======== SOURCE RECORDS ========

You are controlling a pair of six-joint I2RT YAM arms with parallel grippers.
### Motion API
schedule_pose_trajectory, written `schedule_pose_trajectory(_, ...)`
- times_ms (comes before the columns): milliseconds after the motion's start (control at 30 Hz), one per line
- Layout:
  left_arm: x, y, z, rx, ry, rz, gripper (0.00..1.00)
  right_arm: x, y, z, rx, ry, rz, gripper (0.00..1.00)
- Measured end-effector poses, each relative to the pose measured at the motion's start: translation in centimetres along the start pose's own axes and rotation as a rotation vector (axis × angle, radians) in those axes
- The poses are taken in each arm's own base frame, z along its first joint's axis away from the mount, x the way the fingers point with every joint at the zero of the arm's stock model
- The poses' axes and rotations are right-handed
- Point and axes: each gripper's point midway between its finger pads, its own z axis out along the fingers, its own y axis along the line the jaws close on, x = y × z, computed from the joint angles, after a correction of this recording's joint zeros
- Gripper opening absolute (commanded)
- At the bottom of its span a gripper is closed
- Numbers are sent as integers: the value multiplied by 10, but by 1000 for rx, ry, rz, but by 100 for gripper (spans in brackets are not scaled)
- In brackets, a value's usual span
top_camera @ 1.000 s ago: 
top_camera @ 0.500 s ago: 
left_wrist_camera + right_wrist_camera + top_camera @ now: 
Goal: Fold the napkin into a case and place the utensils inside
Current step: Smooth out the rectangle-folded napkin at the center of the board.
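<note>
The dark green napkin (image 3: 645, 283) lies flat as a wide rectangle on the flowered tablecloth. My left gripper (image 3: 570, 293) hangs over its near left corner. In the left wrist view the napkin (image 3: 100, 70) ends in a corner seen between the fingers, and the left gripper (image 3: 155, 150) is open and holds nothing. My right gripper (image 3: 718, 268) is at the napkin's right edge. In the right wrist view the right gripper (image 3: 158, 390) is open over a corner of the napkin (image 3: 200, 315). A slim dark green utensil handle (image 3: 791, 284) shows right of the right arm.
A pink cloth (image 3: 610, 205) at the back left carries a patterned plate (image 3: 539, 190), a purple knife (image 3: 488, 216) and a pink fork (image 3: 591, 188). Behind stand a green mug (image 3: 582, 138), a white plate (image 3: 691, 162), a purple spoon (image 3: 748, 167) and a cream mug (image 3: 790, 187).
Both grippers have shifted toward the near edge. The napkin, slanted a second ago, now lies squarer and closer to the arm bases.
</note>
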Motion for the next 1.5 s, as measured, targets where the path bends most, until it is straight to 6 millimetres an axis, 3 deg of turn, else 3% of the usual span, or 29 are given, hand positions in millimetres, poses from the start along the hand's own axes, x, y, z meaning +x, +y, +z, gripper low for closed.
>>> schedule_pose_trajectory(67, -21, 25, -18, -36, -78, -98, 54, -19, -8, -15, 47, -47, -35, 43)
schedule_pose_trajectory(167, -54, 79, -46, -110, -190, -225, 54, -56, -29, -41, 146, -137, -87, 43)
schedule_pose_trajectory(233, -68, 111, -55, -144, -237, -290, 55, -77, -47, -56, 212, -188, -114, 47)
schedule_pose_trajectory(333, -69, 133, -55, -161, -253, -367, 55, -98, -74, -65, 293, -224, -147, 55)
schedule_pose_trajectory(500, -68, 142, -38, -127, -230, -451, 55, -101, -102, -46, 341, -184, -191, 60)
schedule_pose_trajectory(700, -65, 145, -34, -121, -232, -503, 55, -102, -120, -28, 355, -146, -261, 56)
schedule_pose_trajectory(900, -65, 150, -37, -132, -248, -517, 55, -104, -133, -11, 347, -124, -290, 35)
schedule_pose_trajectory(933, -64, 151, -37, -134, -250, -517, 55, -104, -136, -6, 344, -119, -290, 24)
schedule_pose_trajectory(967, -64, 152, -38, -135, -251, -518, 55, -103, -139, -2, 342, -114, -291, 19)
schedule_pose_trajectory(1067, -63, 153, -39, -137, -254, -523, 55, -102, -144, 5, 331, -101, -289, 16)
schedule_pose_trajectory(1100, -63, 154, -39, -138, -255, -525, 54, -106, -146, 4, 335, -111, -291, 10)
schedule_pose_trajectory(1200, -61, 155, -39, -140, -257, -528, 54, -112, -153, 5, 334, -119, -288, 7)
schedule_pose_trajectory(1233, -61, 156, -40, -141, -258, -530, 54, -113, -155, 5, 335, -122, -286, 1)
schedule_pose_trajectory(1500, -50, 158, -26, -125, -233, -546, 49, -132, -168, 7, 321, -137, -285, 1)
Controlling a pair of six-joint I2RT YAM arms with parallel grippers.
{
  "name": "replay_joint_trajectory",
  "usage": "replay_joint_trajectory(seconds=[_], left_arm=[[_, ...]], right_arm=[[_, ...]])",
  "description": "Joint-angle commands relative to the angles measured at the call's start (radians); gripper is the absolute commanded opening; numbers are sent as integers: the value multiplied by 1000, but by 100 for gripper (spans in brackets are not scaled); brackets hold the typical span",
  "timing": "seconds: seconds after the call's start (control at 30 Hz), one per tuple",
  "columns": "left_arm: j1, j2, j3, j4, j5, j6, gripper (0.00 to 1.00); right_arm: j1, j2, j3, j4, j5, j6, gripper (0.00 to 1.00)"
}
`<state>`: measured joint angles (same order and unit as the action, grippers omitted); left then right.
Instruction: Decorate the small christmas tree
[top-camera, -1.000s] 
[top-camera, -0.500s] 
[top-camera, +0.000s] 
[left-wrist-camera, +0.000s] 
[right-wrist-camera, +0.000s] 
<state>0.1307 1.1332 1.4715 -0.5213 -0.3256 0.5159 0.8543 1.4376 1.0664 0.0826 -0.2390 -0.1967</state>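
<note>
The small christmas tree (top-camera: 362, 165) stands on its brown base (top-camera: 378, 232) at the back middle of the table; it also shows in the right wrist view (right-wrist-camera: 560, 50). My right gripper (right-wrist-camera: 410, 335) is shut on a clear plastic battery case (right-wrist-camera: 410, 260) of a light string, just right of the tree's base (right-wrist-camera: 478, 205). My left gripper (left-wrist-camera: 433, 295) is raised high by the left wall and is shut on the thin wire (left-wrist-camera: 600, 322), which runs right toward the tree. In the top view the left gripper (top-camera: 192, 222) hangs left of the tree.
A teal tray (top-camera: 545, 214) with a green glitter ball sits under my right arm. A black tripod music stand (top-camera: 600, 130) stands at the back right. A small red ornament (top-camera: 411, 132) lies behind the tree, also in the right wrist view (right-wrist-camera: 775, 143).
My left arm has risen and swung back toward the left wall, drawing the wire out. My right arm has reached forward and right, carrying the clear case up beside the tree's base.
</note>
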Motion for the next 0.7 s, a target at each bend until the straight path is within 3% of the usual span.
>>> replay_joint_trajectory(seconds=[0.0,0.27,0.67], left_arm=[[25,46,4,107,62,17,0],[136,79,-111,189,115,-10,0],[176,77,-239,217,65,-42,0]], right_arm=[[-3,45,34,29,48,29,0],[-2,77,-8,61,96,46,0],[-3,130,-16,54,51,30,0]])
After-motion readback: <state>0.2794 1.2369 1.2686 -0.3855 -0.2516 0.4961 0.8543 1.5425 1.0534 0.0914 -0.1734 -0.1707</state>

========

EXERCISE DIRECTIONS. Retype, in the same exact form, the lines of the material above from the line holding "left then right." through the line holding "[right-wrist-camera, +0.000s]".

SOLUTION TO THE EXERCISE.
`<state>`: measured joint angles (same order and unit as the action, grippers omitted); left then right.
Instruction: Decorate the small christmas tree
[top-camera, -1.000s] 
[top-camera, -0.500s] 
[top-camera, +0.000s] 
[left-wrist-camera, +0.000s] 
[right-wrist-camera, +0.000s] 

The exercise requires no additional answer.